*WORK INSTRUCTIONS*
For each line in the data that includes "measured", make a copy.

╭──

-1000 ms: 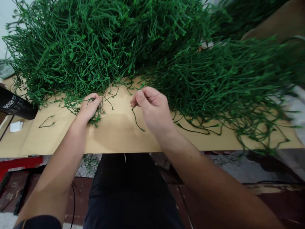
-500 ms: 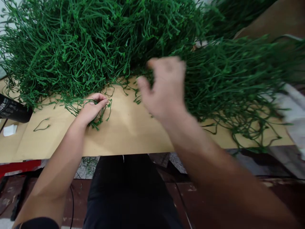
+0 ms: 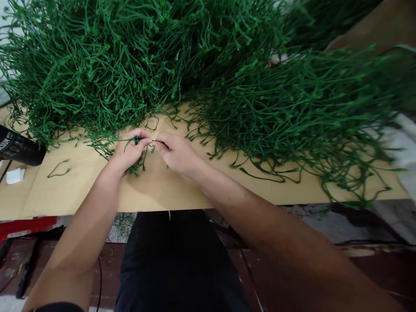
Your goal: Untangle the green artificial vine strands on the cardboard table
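My left hand is closed round a small bunch of thin green plastic-looking stems, low over the tan board. Some stem ends hang out below its palm. My right hand pinches a thin dark-green stem, its fingertips meeting the left thumb and forefinger. Their fingers partly hide what lies between them. Behind both hands rises a large tangled heap of green stems with small forked tips. Another pile of stems spreads to the right.
The tan board ends just in front of my dark-clothed legs. One loose stem lies at the left, near a white scrap and a black cylinder with lettering. Stems overhang the board's front edge at the right.
My right hand has come down and left from beside the right pile, where its fingers were apart, to meet my left hand in a pinch. The left hand stays on its bunch.
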The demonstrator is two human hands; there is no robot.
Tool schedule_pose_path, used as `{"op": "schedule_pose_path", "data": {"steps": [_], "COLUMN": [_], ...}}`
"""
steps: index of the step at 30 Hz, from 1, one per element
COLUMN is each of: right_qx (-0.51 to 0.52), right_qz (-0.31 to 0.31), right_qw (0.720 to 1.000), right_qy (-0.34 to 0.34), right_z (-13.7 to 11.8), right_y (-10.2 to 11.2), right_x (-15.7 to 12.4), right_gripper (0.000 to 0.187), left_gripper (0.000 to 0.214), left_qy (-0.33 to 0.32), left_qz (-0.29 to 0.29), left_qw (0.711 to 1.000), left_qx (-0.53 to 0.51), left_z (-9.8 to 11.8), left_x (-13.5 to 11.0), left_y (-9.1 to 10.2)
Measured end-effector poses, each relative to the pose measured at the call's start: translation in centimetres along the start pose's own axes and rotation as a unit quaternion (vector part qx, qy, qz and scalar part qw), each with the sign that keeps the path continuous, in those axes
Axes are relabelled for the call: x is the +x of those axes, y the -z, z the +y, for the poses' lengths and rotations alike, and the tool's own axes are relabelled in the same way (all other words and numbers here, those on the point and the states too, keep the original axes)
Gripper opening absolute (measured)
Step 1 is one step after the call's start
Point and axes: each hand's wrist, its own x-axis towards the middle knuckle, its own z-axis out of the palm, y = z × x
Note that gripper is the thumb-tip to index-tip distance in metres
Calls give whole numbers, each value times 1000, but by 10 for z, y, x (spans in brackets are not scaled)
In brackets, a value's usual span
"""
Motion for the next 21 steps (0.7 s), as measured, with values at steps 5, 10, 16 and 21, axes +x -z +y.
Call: {"op": "schedule_pose_path", "data": {"steps": [5,10,16,21], "right_qx": [-104,-251,-264,-219], "right_qz": [-2,182,242,77], "right_qw": [989,943,929,964], "right_qy": [101,117,95,131], "right_z": [-19,2,21,-7], "right_y": [12,55,53,-1], "right_x": [-24,-15,1,-2], "right_gripper": [27,24,35,28], "left_gripper": [9,13,18,18], "left_qy": [47,52,56,25], "left_qz": [113,109,36,22], "left_qw": [990,992,991,993], "left_qx": [75,-28,-113,-114], "left_z": [-16,-16,-3,1], "left_x": [8,6,0,2], "left_y": [11,16,6,6]}}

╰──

*TASK RESPONSE*
Measured end-effector poses, each relative to the pose measured at the call's start: translation in centimetres along the start pose's own axes and rotation as a unit quaternion (vector part qx, qy, qz and scalar part qw), each with the sign that keeps the path continuous, in those axes
Gripper opening absolute (measured)
Motion for the next 21 steps (0.7 s), as measured, with values at steps 5, 10, 16 and 21, axes +x -z +y.

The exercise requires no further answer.